Oh, and the .h file is totally clean, all the complexity is in the .cc: https://github.com/kkm000/kaldi/blob/arpa-2/src/lm/arpa-lm-compiler.h

danpovey commented 8 years ago

But fst::StdVectorFst::Arc::Weight is not a float-- it's a class containing a float. That's why it's a bit confusing for me.

On Fri, Feb 5, 2016 at 7:08 PM, Kirill Katsnelson notifications@github.com wrote:

Ok, let's keep it then. This is draft, so I'll add more comments and try to make more readable otherwise. So far, I treated it as more of a throwaway excercise.

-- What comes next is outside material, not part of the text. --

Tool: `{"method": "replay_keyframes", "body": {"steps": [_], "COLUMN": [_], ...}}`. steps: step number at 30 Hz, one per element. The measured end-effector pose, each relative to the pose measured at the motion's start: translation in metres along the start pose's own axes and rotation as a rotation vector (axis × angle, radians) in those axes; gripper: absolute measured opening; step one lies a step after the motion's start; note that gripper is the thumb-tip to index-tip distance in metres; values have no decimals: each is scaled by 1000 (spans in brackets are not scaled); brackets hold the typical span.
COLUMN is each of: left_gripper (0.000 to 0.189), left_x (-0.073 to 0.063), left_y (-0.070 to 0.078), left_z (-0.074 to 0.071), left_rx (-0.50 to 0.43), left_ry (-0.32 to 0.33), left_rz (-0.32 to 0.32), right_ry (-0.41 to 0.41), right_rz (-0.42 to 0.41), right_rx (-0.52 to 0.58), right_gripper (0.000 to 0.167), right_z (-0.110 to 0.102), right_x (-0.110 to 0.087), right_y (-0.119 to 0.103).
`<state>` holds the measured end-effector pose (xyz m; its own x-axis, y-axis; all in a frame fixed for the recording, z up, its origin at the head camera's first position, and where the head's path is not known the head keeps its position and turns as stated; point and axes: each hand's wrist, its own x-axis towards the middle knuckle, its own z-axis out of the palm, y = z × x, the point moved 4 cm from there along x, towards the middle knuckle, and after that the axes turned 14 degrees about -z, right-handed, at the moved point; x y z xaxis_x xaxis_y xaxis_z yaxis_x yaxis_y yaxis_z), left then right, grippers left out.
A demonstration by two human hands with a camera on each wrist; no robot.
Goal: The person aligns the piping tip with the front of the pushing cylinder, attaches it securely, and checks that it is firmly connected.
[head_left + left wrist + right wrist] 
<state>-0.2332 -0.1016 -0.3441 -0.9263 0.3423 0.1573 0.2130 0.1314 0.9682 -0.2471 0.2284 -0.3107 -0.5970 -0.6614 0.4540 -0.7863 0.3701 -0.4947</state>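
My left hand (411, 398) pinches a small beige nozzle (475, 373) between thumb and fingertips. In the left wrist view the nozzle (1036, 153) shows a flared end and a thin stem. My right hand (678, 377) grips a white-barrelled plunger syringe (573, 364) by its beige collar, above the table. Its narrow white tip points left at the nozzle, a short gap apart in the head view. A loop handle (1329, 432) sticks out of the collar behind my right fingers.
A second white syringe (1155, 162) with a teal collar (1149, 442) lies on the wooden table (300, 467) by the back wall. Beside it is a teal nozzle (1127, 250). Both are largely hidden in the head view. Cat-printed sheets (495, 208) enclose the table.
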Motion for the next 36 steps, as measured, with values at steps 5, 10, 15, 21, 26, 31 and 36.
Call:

Re typedef Weight, using a float is ok by me, but I would keep StateId and Symbol distinct, as they are too easy to confuse with each other if just called int32. I initially though about writing typedef fst::StdVectorFst::Arc::Weight Weight, but then this is a float, and everything would unravel if it would not be (rather, not implicitly convertible to and from float, but that's a technicality). So it is essentially the same FST Weight, only spelled explicitly.

— Reply to this email directly or view it on GitHub https://github.com/kaldi-asr/kaldi/issues/422#issuecomment-180630783.

kkm000 commented 8 years ago

D-oh! Right. Then it is confusing, indeed!